Frequently Asked Questions — Social Boldness Scale (X-SocB)
Is social boldness the same as confidence, or are these actually different traits?
They overlap substantially but are not identical. Social boldness in the HEXACO model specifically describes comfort with social visibility, public performance, and being the centre of attention — it is primarily about how someone relates to social evaluation pressure. General confidence encompasses a broader self-efficacy belief extending to private contexts too. Someone can have high general confidence while still experiencing significant performance anxiety in public speaking — the social evaluation component is what Social Boldness specifically captures.
Can low social boldness be genuinely mistaken for low intelligence in group settings?
Research on social perception shows this happens regularly and systematically. Quiet, low-social-boldness individuals in group settings tend to be underestimated in perceived competence because their participation is low-frequency and low-energy — cues superficially but not causally linked to capability. Intelligence and social boldness are essentially uncorrelated in personality research. This misattribution has real consequences in meetings and organisational environments where visibility is often confused with merit.
Does social boldness predict leadership effectiveness or just who gets promoted?
Research distinguishes these carefully. Social boldness strongly predicts leadership emergence — who gets selected into leadership roles — largely through visibility and willingness to speak up. It shows much weaker prediction of leadership effectiveness — whether the leader actually performs well once in the role. Some studies show a mild negative correlation at the highest boldness levels, where overconfidence and dominance can damage team functioning.
How do remote work environments affect people who score very high versus very low on social boldness?

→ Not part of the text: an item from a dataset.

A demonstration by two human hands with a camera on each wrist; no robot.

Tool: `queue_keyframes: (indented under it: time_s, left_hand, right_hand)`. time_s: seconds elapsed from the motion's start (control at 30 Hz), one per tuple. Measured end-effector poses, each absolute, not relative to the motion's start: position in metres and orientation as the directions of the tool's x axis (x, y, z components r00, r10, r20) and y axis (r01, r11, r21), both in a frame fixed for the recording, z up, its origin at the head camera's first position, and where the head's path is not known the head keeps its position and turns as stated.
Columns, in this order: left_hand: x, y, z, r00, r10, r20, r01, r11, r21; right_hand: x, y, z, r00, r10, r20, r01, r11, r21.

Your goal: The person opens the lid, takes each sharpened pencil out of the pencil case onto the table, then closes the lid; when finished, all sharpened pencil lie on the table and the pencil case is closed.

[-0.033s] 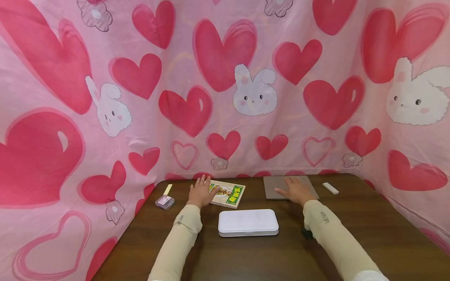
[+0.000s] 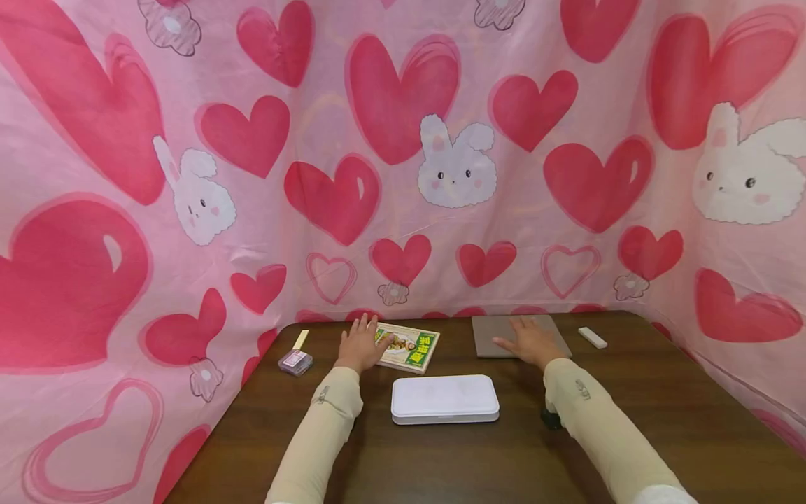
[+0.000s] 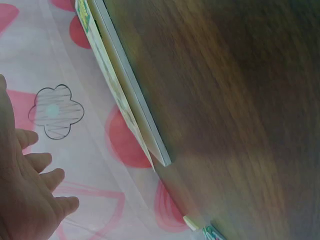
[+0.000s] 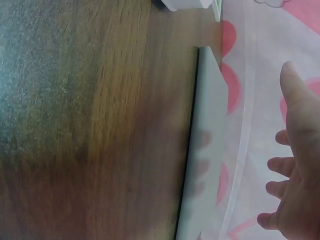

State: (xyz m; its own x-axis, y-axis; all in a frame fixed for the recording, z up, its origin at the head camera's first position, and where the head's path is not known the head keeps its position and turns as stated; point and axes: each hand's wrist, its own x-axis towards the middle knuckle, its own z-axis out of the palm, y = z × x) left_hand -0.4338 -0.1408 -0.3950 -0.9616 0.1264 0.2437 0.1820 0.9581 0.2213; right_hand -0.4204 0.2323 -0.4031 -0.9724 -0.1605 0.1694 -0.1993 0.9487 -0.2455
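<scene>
Two bare hands reach out over the dark wooden table (image 2: 434, 462), fingers straight and a little spread, and neither has hold of anything. From where I stand, the left hand (image 2: 361, 346) hovers by the near-left end of a green-and-cream book (image 2: 417, 350), covering part of it from above; its wrist view shows a gap between fingers and cover. The right hand (image 2: 530, 342) hangs over a flat grey slab (image 2: 492, 339), casting finger shadows onto it without touching. Between the two forearms, closer to the person, lies a closed white case (image 2: 444, 397), well apart from both hands. Off beyond the left hand sit a small purplish box (image 2: 295, 362) and a yellow strip (image 2: 301, 340); right of the slab lies a white bar (image 2: 592, 338).
</scene>
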Motion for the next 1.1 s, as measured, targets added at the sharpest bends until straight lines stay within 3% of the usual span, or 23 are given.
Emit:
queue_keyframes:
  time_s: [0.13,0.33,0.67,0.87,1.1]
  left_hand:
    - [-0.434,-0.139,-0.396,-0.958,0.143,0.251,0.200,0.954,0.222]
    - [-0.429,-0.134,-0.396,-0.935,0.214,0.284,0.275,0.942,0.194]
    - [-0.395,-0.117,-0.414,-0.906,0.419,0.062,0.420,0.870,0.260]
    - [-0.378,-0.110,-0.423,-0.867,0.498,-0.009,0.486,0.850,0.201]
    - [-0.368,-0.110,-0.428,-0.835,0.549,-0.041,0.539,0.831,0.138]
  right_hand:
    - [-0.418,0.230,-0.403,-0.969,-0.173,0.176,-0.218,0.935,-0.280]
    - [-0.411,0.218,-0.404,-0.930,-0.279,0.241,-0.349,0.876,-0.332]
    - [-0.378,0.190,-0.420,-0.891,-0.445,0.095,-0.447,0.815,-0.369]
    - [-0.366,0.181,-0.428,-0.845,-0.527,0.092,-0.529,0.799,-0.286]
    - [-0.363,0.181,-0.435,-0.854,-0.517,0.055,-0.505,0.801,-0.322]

This question surfaced at scale after 2020. High-social-boldness individuals often find remote environments challenging — their natural advantage (commanding physical presence and social energy) doesn't translate well to video calls or text-based communication. Low-social-boldness individuals frequently report the opposite: remote environments strip the social performance pressure that made in-person settings uncomfortable, allowing their actual competence to speak more directly.
Can this social boldness profile replace a formal assessment for public speaking or leadership readiness?
No. The IPIP-HEXACO Social Boldness scoring engine is a self-reflection worksheet for educational and academic baseline awareness only. It does not evaluate leadership readiness, public speaking capability, or professional social competence, and produces no formal conclusions about individual performance capacity. Any formal evaluation for leadership development or selection purposes requires qualified professional assessment and appropriate validated instruments.